§ **Instructions for the task**
Every line from the one with "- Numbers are" to the final line of the listing below should be repeated exactly, and only those.

§ **Provided material**

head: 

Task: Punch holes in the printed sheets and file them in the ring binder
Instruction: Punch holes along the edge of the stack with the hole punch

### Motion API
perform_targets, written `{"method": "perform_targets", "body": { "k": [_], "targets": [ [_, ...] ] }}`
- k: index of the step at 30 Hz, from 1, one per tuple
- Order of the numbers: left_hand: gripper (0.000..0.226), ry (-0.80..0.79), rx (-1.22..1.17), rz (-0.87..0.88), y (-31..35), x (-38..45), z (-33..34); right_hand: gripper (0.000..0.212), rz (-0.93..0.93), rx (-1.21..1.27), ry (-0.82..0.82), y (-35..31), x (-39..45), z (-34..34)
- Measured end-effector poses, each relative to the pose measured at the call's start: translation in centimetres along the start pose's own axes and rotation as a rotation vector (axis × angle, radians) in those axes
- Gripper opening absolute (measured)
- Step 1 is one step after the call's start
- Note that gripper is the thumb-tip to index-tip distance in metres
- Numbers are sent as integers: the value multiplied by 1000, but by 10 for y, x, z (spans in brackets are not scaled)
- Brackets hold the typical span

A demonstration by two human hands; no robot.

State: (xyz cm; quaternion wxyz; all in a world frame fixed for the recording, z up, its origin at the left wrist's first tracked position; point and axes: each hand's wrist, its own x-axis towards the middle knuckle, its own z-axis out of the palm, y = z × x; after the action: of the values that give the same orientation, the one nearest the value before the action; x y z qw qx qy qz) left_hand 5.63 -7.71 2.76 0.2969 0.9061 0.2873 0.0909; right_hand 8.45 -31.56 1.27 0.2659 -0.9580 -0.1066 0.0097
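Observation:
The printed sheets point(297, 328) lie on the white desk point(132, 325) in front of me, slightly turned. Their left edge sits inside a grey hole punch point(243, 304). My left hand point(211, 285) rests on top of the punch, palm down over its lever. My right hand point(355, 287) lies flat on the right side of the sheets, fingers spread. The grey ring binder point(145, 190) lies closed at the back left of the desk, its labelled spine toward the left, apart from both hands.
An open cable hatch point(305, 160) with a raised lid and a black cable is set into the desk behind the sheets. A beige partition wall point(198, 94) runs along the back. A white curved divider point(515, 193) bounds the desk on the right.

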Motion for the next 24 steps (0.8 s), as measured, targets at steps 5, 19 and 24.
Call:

§ **Task response**
- Numbers are sent as integers: the value multiplied by 1000, but by 10 for y, x, z (spans in brackets are not scaled)
- Brackets hold the typical span

A demonstration by two human hands; no robot.

State: (xyz cm; quaternion wxyz; all in a world frame fixed for the recording, z up, its origin at the left wrist's first tracked position; point and axes: each hand's wrist, its own x-axis towards the middle knuckle, its own z-axis out of the palm, y = z × x; after the action: of the values that give the same orientation, the one nearest the value before the action; x y z qw qx qy qz) left_hand 5.63 -7.71 2.76 0.2969 0.9061 0.2873 0.0909; right_hand 8.45 -31.56 1.27 0.2659 -0.9580 -0.1066 0.0097
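Observation:
The printed sheets point(297, 328) lie on the white desk point(132, 325) in front of me, slightly turned. Their left edge sits inside a grey hole punch point(243, 304). My left hand point(211, 285) rests on top of the punch, palm down over its lever. My right hand point(355, 287) lies flat on the right side of the sheets, fingers spread. The grey ring binder point(145, 190) lies closed at the back left of the desk, its labelled spine toward the left, apart from both hands.
An open cable hatch point(305, 160) with a raised lid and a black cable is set into the desk behind the sheets. A beige partition wall point(198, 94) runs along the back. A white curved divider point(515, 193) bounds the desk on the right.
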
Motion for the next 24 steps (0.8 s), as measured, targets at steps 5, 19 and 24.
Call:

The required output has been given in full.